Find the line with "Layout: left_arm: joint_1" in the data below. Repeat it and every line after it up to the end, exactly, but drop the pictures.

+++ DATASET SECTION

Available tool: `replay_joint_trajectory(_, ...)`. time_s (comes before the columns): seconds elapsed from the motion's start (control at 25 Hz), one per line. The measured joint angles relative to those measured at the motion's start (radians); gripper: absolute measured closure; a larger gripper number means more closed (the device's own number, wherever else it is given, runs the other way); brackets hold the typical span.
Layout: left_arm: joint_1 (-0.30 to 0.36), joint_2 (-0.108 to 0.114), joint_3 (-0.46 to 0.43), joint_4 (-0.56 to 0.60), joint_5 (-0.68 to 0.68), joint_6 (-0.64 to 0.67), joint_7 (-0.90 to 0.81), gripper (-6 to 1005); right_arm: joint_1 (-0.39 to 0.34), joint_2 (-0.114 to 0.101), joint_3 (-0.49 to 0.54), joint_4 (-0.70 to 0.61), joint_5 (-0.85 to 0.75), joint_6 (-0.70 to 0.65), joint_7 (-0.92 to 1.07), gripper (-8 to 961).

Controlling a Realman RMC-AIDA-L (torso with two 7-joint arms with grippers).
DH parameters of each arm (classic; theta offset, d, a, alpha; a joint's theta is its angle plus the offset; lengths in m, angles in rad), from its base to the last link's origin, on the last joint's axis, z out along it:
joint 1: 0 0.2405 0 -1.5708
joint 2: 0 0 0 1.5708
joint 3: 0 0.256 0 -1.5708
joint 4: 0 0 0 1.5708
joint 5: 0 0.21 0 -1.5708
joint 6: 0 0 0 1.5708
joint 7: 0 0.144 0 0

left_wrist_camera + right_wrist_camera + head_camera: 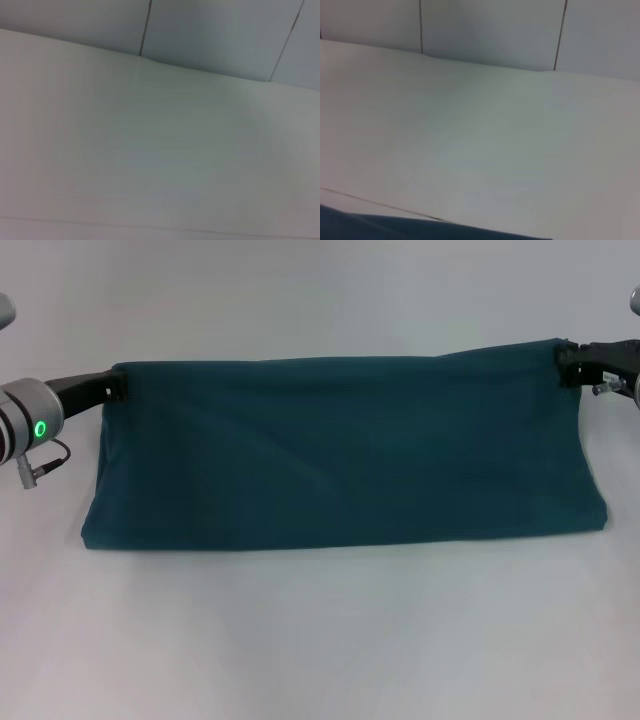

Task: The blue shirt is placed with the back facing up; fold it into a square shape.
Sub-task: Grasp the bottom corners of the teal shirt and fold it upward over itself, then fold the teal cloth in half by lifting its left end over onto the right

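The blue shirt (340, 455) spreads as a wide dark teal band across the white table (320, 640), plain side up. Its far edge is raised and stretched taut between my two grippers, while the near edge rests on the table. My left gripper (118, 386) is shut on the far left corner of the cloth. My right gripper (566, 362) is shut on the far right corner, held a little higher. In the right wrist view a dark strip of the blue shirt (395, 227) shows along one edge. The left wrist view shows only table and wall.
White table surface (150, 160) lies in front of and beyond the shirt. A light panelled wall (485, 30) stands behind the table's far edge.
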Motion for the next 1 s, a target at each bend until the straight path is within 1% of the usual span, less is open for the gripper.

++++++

**COMPLETED TASK:**
Layout: left_arm: joint_1 (-0.30 to 0.36), joint_2 (-0.108 to 0.114), joint_3 (-0.46 to 0.43), joint_4 (-0.56 to 0.60), joint_5 (-0.68 to 0.68), joint_6 (-0.64 to 0.67), joint_7 (-0.90 to 0.81), gripper (-6 to 1005); right_arm: joint_1 (-0.39 to 0.34), joint_2 (-0.114 to 0.101), joint_3 (-0.49 to 0.54), joint_4 (-0.70 to 0.61), joint_5 (-0.85 to 0.75), joint_6 (-0.70 to 0.65), joint_7 (-0.92 to 1.07), gripper (-8 to 961).

Controlling a Realman RMC-AIDA-L (torso with two 7-joint arms with grippers).
DH parameters of each arm (classic; theta offset, d, a, alpha; a joint's theta is its angle plus the offset; lengths in m, angles in rad), from its base to the last link's origin, on the last joint's axis, z out along it:
joint 1: 0 0.2405 0 -1.5708
joint 2: 0 0 0 1.5708
joint 3: 0 0.256 0 -1.5708
joint 4: 0 0 0 1.5708
joint 5: 0 0.21 0 -1.5708
joint 6: 0 0 0 1.5708
joint 7: 0 0.144 0 0

left_wrist_camera + right_wrist_camera + head_camera: 

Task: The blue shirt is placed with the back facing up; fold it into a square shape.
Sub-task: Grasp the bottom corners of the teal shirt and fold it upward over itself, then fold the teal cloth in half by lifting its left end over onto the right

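The blue shirt (340, 455) spreads as a wide dark teal band across the white table (320, 640), plain side up. Its far edge is raised and stretched taut between my two grippers, while the near edge rests on the table. My left gripper (118, 386) is shut on the far left corner of the cloth. My right gripper (566, 362) is shut on the far right corner, held a little higher. In the right wrist view a dark strip of the blue shirt (395, 227) shows along one edge. The left wrist view shows only table and wall.
White table surface (150, 160) lies in front of and beyond the shirt. A light panelled wall (485, 30) stands behind the table's far edge.
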Motion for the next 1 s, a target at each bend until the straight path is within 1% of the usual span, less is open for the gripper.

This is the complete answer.